The European arm of the Free Software Foundation has urged Denmark to put its Smittestop contact tracing app under a free software license in accordance with the guidance issued by the World Health Organization. According to the Danish government, the source code is not being released to the public because of the supposed risk of security breaches but the FSFE has rebutted this saying that “IT security does not arise through an attackers’ ignorance of the system under attack”.
According to the World Health Organization, countries should aim to make their contact tracing applications transparent, it said:
“There should be full transparency about how the applications and application programming interfaces (APIs) operate, and publication of open source and open access codes. Individuals should also be provided with meaningful information about the existence of automated decision-making and how risk predictions are made, including how the algorithmic model was developed and the data used to train the model.
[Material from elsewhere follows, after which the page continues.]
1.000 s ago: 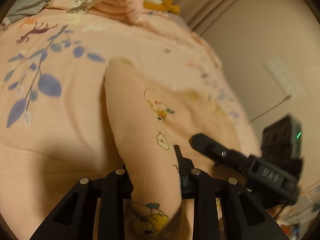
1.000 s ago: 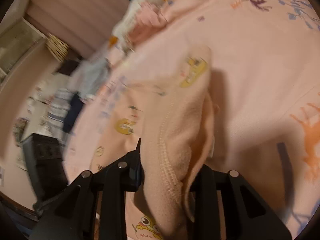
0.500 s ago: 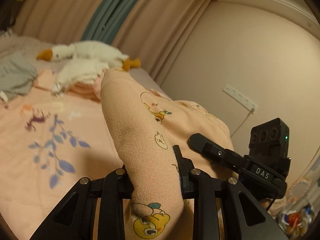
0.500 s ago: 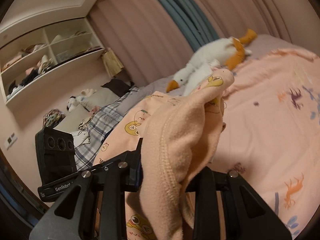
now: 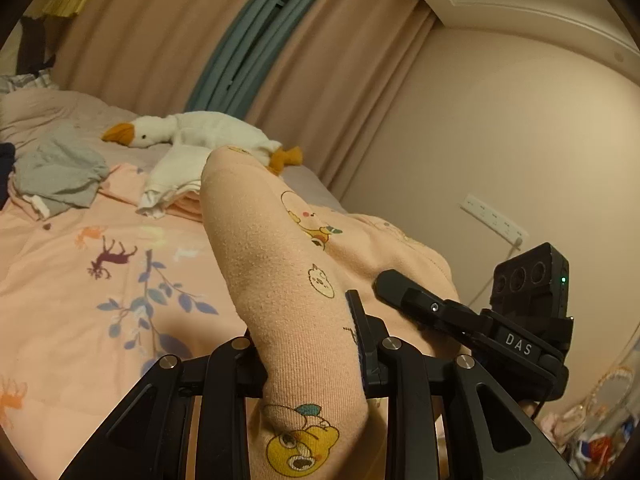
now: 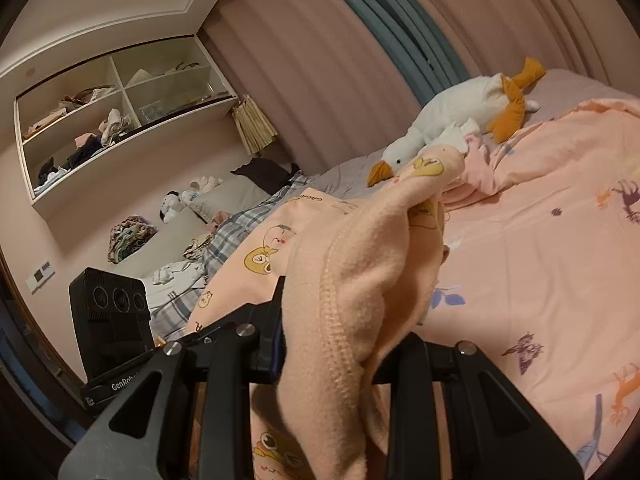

Furthermore, there should be information about the model's utility and insights as to the types of errors that such a model may make.”
Unlike Denmark, several countries around Europe that have been building contact tracing apps have been following WHO and EU guidance and making their projects available under a free software license. These countries include the UK, Germany, Austria, and Italy. In terms of free software licenses, the GNU project hosts a page explaining the different variations available, with each containing different terms of use for the software.
FSFE’s effort to have the app put under a free software license is a part of its wider Public Money? Public Code! campaign which urges governments to create legislation which would see any publicly financed software designed for the public sector to be made publicly available under a free software license. It argues that public bodies can benefit from each others' work which will lead to independence from single vendors, potential tax savings, more innovation, and better IT security.